The remaining Pax raised their rifles. “I love you both,” I whispered, staring down their barrels, staring at my own end. “Now get to that dock and leave me here.”
“No.” Esa’s rejection didn’t just come over the comms; it was a physical thing, a battering ram that she slammed into the back of the Pax soldiers of my firing squad. They went flying out over the drop into the reactor room, and then it was Esa and Javi standing there, in the light of the open doorway.
They’d been on their way. The whole time we were arguing about whether they should come for me, they’d already been doing it. That was the gunfire I had heard.
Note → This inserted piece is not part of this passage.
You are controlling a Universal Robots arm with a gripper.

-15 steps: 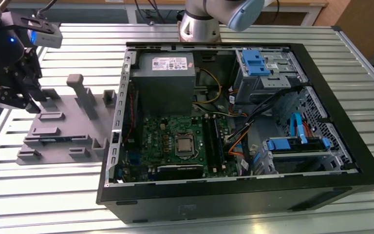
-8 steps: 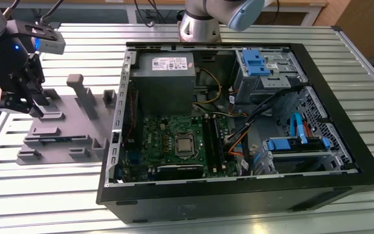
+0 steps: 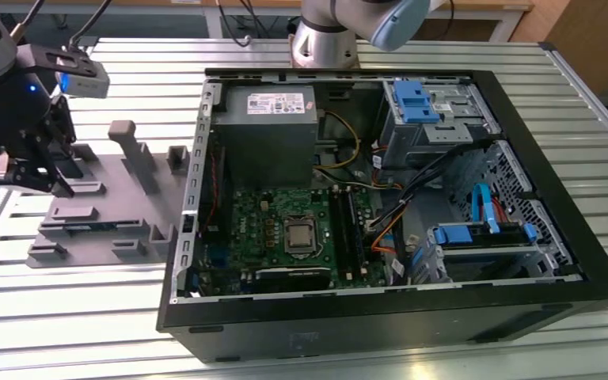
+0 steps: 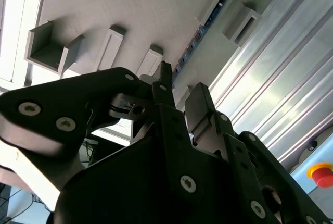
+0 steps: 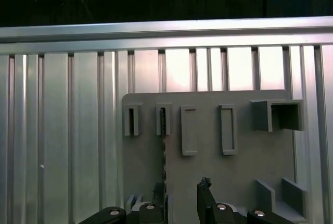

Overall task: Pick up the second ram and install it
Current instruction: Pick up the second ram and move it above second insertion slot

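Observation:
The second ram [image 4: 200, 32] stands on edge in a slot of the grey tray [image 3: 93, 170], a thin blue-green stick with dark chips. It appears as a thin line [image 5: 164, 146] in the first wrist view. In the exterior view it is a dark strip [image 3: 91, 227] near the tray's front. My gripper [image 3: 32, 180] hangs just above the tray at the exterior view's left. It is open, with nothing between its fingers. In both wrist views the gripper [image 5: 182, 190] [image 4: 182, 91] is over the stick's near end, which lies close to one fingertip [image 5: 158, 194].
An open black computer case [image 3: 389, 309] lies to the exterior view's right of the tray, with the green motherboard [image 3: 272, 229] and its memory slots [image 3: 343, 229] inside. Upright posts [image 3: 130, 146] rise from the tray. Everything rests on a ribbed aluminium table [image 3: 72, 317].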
They’d been ignoring me from the start.
I think I even managed a smile before darkness curled into my vision, insistent this time, and I slumped over into unconsciousness.
CHAPTER 16
I don’t remember much of anything about the trip back through the dreadnaught. The others assured me that it was absolutely hellish, and that they were all very brave. According to them I was conscious for parts of it—at one point I even managed to fire my weapon, though the one fact everyone seemed to agree on is that I didn’t hit anything—so you’d think that I really would remember, but I just don’t.
I do remember forcing Marus to help me into the cockpit as we returned to Sanctum. I remember looking out and watching as the final operating dreadnaught was picked apart by the twin cannons remaining; the Pax had finally brought down Alpha gun. I remember the way the flames spiraled out from the breaches in the giant ship’s hull, following the path of the oxygen sucked out into the void; I remember the hazy purple afterimage, once the reactor went critical and the ship tore itself apart.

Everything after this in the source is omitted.